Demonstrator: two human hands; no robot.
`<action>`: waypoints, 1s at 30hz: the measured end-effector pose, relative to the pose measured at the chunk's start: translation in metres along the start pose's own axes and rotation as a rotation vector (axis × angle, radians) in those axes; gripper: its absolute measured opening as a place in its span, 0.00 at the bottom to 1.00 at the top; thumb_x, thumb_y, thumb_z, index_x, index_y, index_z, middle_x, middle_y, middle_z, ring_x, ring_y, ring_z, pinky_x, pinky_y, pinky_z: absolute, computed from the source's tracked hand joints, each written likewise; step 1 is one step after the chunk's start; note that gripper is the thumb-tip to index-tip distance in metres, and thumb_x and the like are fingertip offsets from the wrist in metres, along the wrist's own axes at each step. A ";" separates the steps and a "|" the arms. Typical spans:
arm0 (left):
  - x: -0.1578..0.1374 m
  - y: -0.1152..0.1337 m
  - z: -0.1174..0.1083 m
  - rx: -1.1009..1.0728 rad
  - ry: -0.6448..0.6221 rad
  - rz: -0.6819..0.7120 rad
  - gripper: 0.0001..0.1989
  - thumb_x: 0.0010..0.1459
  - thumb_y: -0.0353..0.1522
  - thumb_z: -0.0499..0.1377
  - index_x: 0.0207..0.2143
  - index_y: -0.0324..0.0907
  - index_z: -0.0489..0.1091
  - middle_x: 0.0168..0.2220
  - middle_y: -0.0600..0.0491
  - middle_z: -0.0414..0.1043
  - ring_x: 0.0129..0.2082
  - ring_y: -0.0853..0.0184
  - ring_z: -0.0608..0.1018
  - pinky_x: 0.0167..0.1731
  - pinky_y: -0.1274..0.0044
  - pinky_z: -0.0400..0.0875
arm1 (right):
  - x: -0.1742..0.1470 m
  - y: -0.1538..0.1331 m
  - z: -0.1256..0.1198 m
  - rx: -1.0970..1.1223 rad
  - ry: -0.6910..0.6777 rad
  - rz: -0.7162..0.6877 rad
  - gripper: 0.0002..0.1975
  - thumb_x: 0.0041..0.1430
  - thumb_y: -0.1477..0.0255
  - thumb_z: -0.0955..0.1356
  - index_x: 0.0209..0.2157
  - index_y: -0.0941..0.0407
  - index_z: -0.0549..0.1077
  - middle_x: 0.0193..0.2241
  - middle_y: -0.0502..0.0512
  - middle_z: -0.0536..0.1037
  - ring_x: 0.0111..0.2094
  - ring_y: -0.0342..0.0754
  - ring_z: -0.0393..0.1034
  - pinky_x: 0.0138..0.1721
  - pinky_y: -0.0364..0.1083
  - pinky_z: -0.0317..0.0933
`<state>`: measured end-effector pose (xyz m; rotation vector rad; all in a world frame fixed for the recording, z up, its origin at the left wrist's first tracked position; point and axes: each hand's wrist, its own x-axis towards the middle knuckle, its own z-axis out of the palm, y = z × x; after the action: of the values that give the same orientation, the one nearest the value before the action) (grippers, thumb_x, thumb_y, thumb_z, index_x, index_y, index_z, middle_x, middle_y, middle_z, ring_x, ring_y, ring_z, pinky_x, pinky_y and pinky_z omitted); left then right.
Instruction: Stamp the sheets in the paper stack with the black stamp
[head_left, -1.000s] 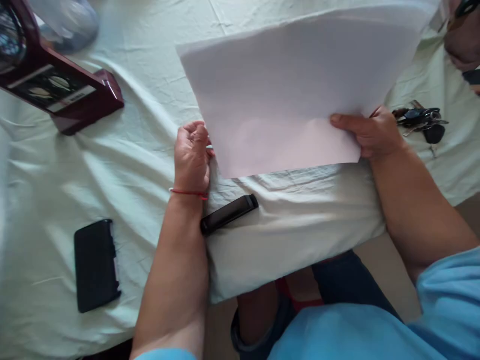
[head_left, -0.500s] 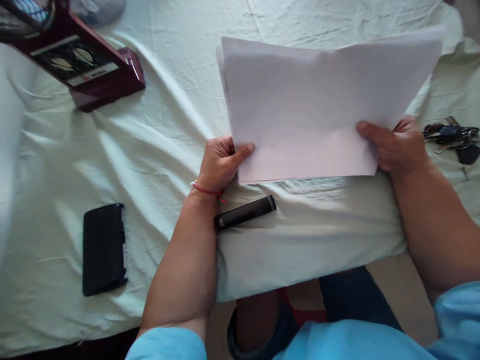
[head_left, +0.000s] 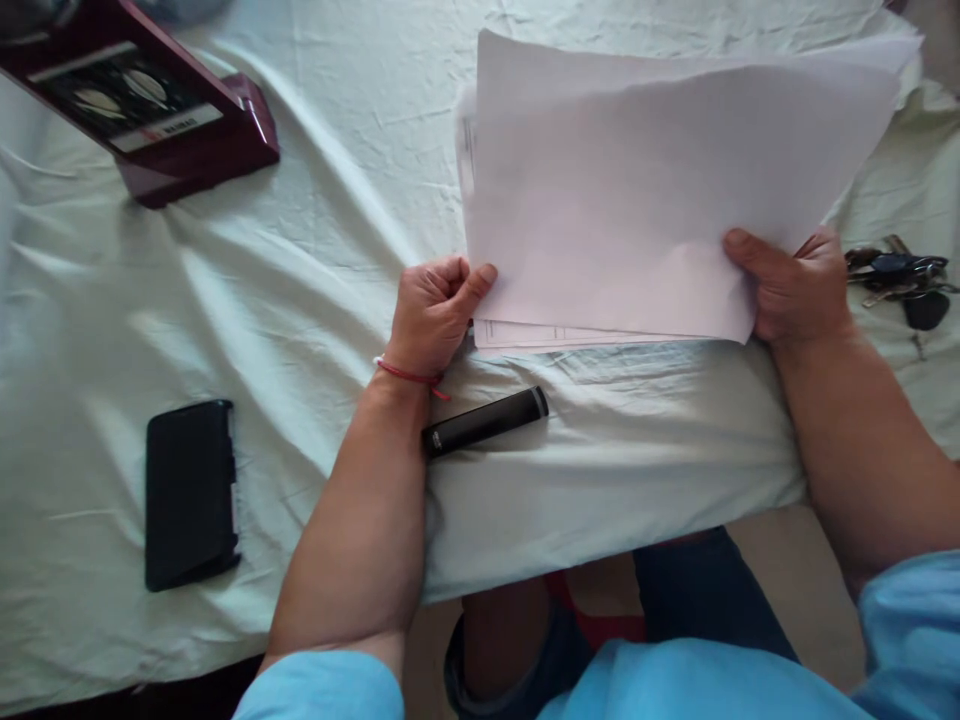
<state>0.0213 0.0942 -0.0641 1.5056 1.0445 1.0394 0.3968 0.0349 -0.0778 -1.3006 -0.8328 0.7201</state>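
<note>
Several paper sheets [head_left: 607, 190]: held in the grip of left hand [head_left: 431, 312] and right hand [head_left: 802, 290]; fingers behind hidden.
Lower sheet [head_left: 517, 335]: mostly covered, print illegible.
Maroon stand [head_left: 195, 160]: top cut off.

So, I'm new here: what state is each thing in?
Paper sheets: stacked unevenly, held at both sides, top face blank
Left fingers: closed on the sheets
Right fingers: closed on the sheets
Black stapler-like object: lying down
Black phone-sized case: lying flat
Keys: bunched
Dark red stand: standing, top cut off
Pale green cloth: wrinkled
Red wrist cord: worn
</note>
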 end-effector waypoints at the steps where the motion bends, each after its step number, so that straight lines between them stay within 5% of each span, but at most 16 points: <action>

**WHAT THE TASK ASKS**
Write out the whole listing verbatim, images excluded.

**RESULT OF THIS EXERCISE**
Demonstrator: two human hands; no robot.
`<action>`: waypoints, 1s at 30hz: the measured end-effector pose, relative to the pose measured at the chunk's start: translation in metres along the start pose's own axes and rotation as a rotation vector (axis × angle, radians) in those axes; gripper: its absolute measured opening as a place in its span, 0.00 at the bottom to 1.00 at the top; thumb_x, thumb_y, thumb_z, index_x, index_y, index_z, middle_x, middle_y, middle_z, ring_x, ring_y, ring_z, pinky_x, pinky_y, pinky_z: absolute, computed from the source's tracked hand joints, each written likewise; step 1 is one step after the chunk's start; note that gripper is the thumb-tip to index-tip distance in metres, and thumb_x and the like are fingertip offsets from the wrist in metres, along the wrist's own axes at each step. A ";" separates the steps and a "|" the arms. Typical spans:
arm0 (left):
  - x: -0.1578..0.1374 m
  - y: -0.1152..0.1337 m
  - z: -0.1174..0.1083 m
  - rx: -1.1009..1.0728 rad
  - ry: -0.6448..0.6221 rad
  - rz: -0.6819..0.7120 rad
  - gripper: 0.0001..0.1989
  - thumb_x: 0.0010..0.1459
  - thumb_y: -0.0353..0.1522
  - thumb_z: -0.0499..0.1377
  - index_x: 0.0207..0.2143
  - index_y: -0.0324..0.0907
  - index_z: -0.0489..0.1091
  - middle_x: 0.0168..0.2220
  - middle_y: -0.0600..0.0491
  - middle_z: -0.0414..0.1043
  - ring_x: 0.0129..0.2082
  - ring_y: -0.0853..0.0184
  - ring_z: -0.0608..0.1018
  - pinky_x: 0.0167..0.1731
  - pinky_y: -0.1274..0.0044
  - pinky_z: -0.0400..0.0875
arm1 (right):
  - x: -0.1742..0.1470 m
  - y: -0.1538..0.1331 m
  - z: -0.1256..0.1198 m
  - rx: -1.0970..1.1223 rad
  - ry: -0.6910..0.6777 rad
  - rz: -0.7162..0.6877 rad
  - gripper: 0.0002..0.1975
  - thumb_x: 0.0041..0.1430
  - thumb_y: -0.1477..0.0255
  - thumb_z: -0.0955..0.1356
  - index_x: 0.0209..0.2157
  - index_y: -0.0941..0.0407
  - index_z: -0.0549..0.1077
  - middle_x: 0.0193..0.2241
  - middle_y: -0.0502..0.0512
  - middle_z: -0.0536..0.1037
  - ring_x: 0.0111..0.2094
  - ring_y: -0.0342..0.0754
  - ring_z: -0.0393..0.1034
  - pinky_x: 0.0138..0.1721
  - pinky_y: -0.0364..0.1083
  - pinky_z: -0.0317..0.0933
`<state>`: measured end-effector pose (xyz m; rotation vector rad; all in a world frame fixed for the recording, z up, its origin at the left wrist's first tracked position; point and axes: each hand's wrist, its own x-axis towards the middle knuckle, its own z-axis out of the palm, y = z × x; after the action: of the values that give the same orientation, the one nearest the value before the action) (grippers, thumb_x, thumb_y, thumb_z, index_x, index_y, index_z, middle_x, middle_y, middle_z, ring_x, ring_y, ring_z, pinky_x, pinky_y and pinky_z omitted); left then right.
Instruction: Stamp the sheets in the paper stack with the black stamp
[head_left, -1.000s] 
[head_left, -0.500s] 
[head_left, +0.000s] 
<state>0.0213 0.0942 -0.0641 1.5056 1.0445 1.0394 0.3968 0.0349 -0.0778 -1.3006 -0.8328 0.7201</state>
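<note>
Several paper sheets [head_left: 607, 190]: held in the grip of left hand [head_left: 431, 312] and right hand [head_left: 802, 290]; fingers behind hidden.
Lower sheet [head_left: 517, 335]: mostly covered, print illegible.
Maroon stand [head_left: 195, 160]: top cut off.

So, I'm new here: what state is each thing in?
Paper sheets: stacked unevenly, held at both sides, top face blank
Left fingers: closed on the sheets
Right fingers: closed on the sheets
Black stapler-like object: lying down
Black phone-sized case: lying flat
Keys: bunched
Dark red stand: standing, top cut off
Pale green cloth: wrinkled
Red wrist cord: worn
</note>
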 end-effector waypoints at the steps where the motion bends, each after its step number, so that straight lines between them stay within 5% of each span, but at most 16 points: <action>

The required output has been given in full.